• _SUPPLIED RECORDS_:
_ _ _ _ _ _ _

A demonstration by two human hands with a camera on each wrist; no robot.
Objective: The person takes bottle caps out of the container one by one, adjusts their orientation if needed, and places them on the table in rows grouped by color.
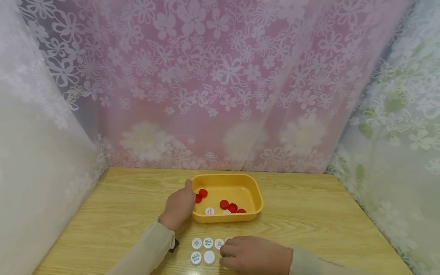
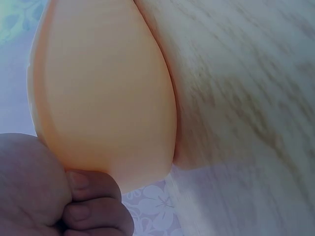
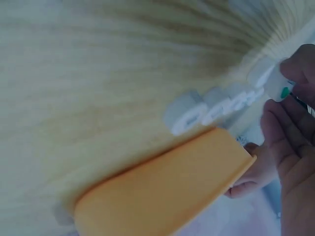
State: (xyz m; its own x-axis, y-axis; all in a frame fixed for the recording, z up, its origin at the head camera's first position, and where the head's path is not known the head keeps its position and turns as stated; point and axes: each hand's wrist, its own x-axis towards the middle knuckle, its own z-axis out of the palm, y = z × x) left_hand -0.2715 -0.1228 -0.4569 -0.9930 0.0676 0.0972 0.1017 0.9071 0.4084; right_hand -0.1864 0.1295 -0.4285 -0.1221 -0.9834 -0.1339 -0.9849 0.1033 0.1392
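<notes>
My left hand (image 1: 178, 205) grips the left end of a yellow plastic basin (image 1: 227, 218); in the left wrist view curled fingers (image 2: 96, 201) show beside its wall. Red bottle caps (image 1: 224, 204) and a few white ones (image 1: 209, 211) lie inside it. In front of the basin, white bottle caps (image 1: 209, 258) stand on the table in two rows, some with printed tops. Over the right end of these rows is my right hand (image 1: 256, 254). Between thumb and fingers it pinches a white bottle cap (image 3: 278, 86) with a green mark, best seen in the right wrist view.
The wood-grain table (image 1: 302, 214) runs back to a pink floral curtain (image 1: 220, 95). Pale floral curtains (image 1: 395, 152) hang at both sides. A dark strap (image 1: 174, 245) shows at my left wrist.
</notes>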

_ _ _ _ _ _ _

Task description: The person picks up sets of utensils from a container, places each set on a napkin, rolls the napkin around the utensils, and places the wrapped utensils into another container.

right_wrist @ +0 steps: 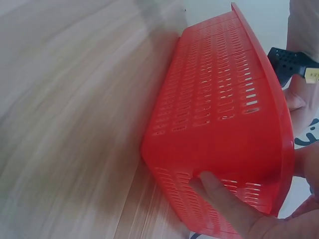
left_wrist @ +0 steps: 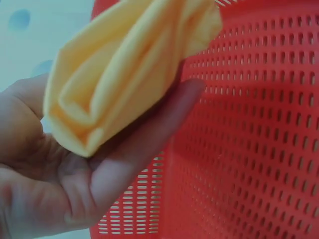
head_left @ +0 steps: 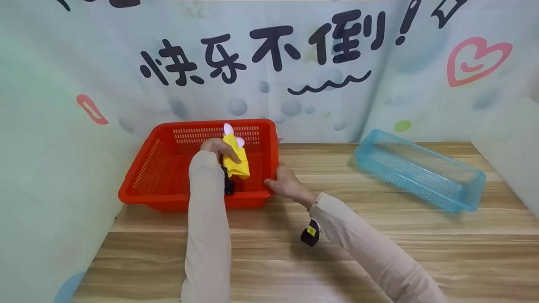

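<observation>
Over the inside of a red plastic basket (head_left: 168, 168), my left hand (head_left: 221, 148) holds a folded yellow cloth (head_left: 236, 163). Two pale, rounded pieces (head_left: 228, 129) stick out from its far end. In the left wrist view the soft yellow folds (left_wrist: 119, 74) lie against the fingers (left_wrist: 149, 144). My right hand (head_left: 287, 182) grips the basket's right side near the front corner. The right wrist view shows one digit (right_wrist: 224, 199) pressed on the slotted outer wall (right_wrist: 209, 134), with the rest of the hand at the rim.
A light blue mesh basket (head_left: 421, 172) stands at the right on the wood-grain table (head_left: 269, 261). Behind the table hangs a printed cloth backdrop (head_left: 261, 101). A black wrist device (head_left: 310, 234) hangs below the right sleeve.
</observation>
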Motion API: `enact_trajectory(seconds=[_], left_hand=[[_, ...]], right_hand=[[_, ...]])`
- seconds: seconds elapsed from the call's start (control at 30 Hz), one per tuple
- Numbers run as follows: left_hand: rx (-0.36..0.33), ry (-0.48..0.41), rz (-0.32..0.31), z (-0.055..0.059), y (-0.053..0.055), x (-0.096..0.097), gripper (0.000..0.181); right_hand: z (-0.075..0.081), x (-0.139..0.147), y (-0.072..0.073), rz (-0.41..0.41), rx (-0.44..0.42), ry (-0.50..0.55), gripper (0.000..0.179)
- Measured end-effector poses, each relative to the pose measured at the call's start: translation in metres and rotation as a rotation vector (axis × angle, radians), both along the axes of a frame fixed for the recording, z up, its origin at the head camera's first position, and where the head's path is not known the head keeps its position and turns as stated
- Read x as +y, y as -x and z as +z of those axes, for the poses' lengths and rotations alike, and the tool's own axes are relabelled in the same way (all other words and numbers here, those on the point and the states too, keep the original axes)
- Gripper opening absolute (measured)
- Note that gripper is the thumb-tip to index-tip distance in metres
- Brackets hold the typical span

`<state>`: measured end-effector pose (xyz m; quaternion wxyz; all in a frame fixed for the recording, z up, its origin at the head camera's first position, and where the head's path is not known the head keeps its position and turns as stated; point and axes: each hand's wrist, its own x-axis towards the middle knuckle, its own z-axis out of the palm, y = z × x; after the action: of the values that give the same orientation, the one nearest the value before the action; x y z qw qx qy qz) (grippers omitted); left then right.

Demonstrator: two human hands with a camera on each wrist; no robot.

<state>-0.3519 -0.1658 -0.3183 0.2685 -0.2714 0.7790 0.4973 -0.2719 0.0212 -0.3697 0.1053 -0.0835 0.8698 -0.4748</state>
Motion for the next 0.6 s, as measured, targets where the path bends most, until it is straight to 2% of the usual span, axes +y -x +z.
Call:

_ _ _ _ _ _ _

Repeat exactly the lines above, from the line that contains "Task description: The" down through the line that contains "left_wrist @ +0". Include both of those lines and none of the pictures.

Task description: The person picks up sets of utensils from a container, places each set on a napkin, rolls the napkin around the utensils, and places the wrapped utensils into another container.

right_wrist @ +0 steps: 
left_wrist @ +0 steps: 

There's no more to the answer.